Quand je joue avec ma chatte, qui sait si elle passe son temps de moi plus que je ne fais d’elle ? […] Ce défaut qui empêche la communication d’entre elle et nous, pourquoi n’est-il aussi bien à nous qu’à elles ? C’est à deviner à qui est la faute de ne nous entendre point ; car nous ne les entendons non plus que nous. Par cette même raison, elles nous peuvent estimer bêtes, comme nous les en estimons. […] Il nous faut remarquer la parité qui est entre nous. Nous n’avons quelque moyenne intelligence de leur sens : aussi les bêtes du nôtre, environ à même mesure. Elles nous flattent, nous menacent et nous requièrent, et nous elles. Au demeurant, nous découvrons bien évidemment qu’entre elles il y a une pleine et entière communication et qu’elles s’entr’entendent, non seulement celles de même espèce, mais aussi d’espèces diverses. […] En certain aboyer du chien le cheval connaît qu’il y a de la colère ; de certaine autre sienne vois il ne s’effraie point. Aux bêtes mêmes qui n’ont pas de voix, par la société d’offices que nous voyons entre elles, nous argumentons aisément quelque autre moyen de communication : leurs mouvements discourent et traitent : « A peu près comme on voit les enfants recourir au geste par leur impuissance à s’exprimer avec les mots », Lucrèce, De la nature. Pourquoi non, tout aussi bien que nos muets disputent, argumentent et content des histoires par signes ? […]

Au reste, quelle sorte de notre suffisance [nos facultés] ne reconnaissons-nous aux opérations des animaux ? […] Les hirondelles que nous voyons au retour du printemps fureter tous les coins de nos maisons, cherchent-elles sans jugement et choisissent-elles sans discrétion, de milles places, celle qui leur est la plus commode à se loger ? […] pourquoi épaissit l’araignée sa toile en un endroit et relâche en un autre ? Se sert à cette heure de cette sorte de nœud, tantôt de celle-là, si elle n’a et délibération, en pensée, et conclusion ? Nous reconnaissons assez, en la plupart de leurs ouvrages, combien les animaux ont d’excellence au-dessus de nous et combien notre art est faible à les imiter. Nous voyons toutefois aux nôtres, plus grossiers, les facultés que nous y employons, et que notre âme s’y sert de toutes ses forces ; pourquoi n’en estimons-nous autant d’eux ? Pourquoi attribuons-nous à je ne sais quelle inclination naturelle et servile les ouvrages qui surpassent tout ce que nous pouvons par nature et par art ? […]

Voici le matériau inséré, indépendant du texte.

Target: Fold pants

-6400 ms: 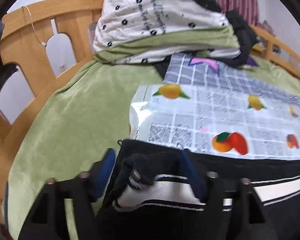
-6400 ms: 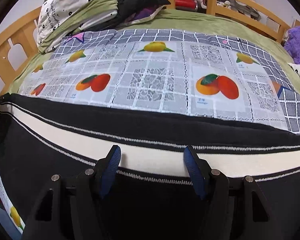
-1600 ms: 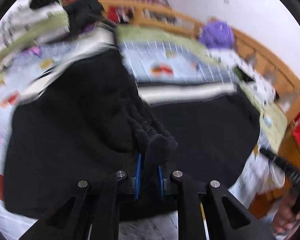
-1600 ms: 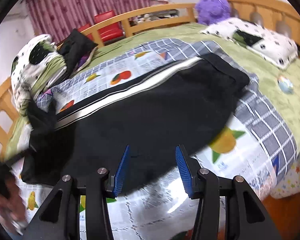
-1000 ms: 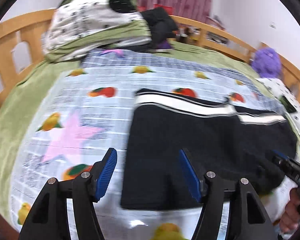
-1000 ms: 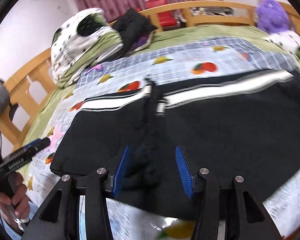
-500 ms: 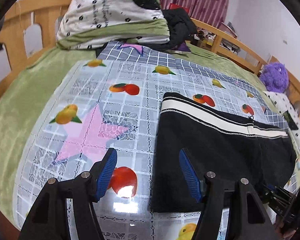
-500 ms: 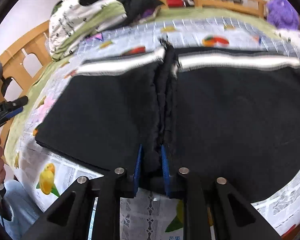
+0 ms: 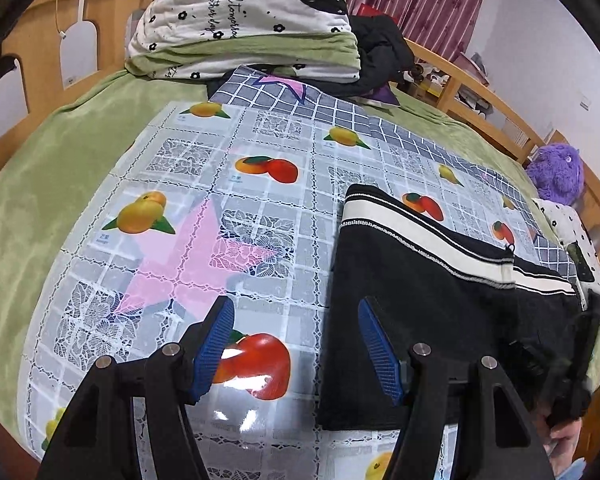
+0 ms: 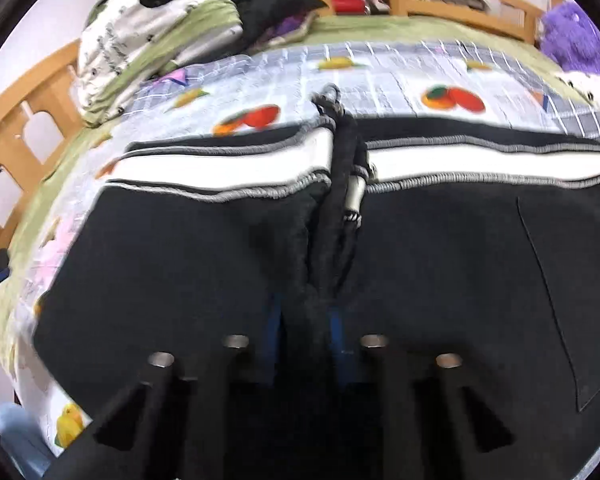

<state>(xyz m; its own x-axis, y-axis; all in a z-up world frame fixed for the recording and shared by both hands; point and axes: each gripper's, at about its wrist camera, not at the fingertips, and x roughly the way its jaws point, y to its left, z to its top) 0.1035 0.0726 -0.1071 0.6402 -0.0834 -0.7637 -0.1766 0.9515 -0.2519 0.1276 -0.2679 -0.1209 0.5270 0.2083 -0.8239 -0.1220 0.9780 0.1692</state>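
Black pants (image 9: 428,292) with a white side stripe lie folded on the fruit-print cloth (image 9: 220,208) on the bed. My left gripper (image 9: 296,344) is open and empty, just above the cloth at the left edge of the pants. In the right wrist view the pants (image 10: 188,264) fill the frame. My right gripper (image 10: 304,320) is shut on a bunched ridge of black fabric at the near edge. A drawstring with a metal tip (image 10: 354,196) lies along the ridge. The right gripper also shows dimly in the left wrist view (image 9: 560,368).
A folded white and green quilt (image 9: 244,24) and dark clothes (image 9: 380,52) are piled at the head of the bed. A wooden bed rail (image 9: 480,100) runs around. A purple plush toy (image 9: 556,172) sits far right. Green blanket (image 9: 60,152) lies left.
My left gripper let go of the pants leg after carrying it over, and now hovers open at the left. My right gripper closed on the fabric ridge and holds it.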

Quant au parler, il est certain que, s’il n’est pas naturel, il n’est pas nécessaire. Toutefois je crois qu’un enfant qu’on aurait nourri en pleine solitude, éloigné de tout commerce (qui serait un essai malaisé à faire), aurait quelque espèce de parole pour exprimer ses conceptions ; et ce n’est pas croyable que nature nous ait refusé ce moyen qu’elle a donné a plusieurs autres animaux : car, qu’est-ce autre chose que parler, cette faculté que nous leur voyons de se plaindre, de se réjouir, de s’entr’appeler au secours, se convier à l’amour, comme ils font par l’usage de leur voix ? Comment ne parleraient-elles entr’elles ? Elles parlent bien à nous, et nous à elles. En combien de sortes parlons-nous à nos chiens ? Et ils nous répondent. D’autre langage, d’autres appellations divisons-nous avec eux qu’avec les oiseaux, avec les pourceaux, les bœufs, les chevaux, et changeons d’idiome selon l’espèce. […]

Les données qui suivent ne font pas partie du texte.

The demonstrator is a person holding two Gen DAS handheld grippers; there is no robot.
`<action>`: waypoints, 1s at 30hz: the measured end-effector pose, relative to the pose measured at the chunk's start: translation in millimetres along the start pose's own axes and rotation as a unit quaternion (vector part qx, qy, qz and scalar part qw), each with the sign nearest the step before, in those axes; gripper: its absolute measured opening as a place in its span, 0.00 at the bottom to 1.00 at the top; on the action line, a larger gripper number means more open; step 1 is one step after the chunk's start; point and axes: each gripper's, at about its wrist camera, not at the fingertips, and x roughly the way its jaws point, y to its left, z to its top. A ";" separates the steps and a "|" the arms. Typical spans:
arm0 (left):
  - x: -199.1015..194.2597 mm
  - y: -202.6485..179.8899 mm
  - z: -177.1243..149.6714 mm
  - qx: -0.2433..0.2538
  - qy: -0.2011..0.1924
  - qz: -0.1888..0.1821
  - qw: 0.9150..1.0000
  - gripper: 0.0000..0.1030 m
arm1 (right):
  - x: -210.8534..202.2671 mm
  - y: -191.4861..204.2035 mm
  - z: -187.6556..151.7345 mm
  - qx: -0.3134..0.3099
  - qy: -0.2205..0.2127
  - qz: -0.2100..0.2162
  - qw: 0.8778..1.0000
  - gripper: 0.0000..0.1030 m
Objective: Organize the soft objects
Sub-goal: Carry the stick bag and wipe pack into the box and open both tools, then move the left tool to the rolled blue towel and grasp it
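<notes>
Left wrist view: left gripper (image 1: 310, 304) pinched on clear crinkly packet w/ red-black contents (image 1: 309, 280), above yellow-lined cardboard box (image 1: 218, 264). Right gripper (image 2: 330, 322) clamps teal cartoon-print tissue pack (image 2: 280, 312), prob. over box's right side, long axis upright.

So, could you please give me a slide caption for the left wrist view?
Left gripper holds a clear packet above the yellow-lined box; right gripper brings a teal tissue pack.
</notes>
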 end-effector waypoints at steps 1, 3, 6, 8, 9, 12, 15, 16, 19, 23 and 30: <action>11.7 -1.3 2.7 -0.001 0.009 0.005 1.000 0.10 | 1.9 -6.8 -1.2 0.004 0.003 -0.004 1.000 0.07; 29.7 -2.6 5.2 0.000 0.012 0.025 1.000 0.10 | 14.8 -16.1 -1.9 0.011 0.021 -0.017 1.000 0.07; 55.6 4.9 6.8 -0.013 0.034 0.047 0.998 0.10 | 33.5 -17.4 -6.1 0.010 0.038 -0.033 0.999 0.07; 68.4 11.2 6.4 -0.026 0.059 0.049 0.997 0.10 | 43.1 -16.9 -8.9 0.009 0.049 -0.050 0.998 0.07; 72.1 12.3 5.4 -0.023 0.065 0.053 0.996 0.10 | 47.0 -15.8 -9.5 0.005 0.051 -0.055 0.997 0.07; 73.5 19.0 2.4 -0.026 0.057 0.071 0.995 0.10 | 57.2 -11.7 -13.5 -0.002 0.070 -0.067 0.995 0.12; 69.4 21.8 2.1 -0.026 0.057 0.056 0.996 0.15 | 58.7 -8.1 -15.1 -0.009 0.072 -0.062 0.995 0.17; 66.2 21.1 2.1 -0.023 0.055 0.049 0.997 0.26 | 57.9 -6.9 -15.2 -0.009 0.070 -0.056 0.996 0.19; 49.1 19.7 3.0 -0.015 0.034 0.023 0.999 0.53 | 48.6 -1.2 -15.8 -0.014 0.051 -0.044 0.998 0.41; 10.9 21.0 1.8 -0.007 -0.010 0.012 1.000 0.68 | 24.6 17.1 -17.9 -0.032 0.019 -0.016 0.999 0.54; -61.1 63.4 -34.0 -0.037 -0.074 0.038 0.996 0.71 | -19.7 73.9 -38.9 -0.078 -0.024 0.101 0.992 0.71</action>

Nous ne sommes ni au-dessus, ni au-dessous du reste : tout ce qui est sous le Ciel, sit le sage, court une loi et fortune sans pareille, « Tout est enchaîné dans les liens de la fatalité » (Lucrèce, De la nature). Il y a quelque différence, il y a des ordres et des degrés ; mais c’est sous le visage d’une même nature : « Chaque chose a son développement propre, et toutes conservent les différences que la nature leur a décrétées » (Lucrèce, De la nature). Il faut contraindre l’homme et le ranger dans les barrières de cette police. Le misérable n’a garde d’enjamber par effet au-delà ; il est entravé et engagé, il est assujetti de pareille obligation que les autres créatures de son ordre, et d’une condition fort moyenne, sans aucune prérogative, préexcellence vraie et essentielle. […]

Je dis donc, pour revenir à mon propos, qu’il n’y a point d’apparence d’estimer que les bêtes fassent par inclination naturelle et forcée les mêmes choses que nous faisons par notre choix et industrie. Nous devons conclure de pareils effets pareilles facultés et confesser par conséquent que ce même discours [intelligence], cette même voie, que nous tenons à ouvrer [que nous suivons dans nos ouvrages], c’est aussi celle des animaux.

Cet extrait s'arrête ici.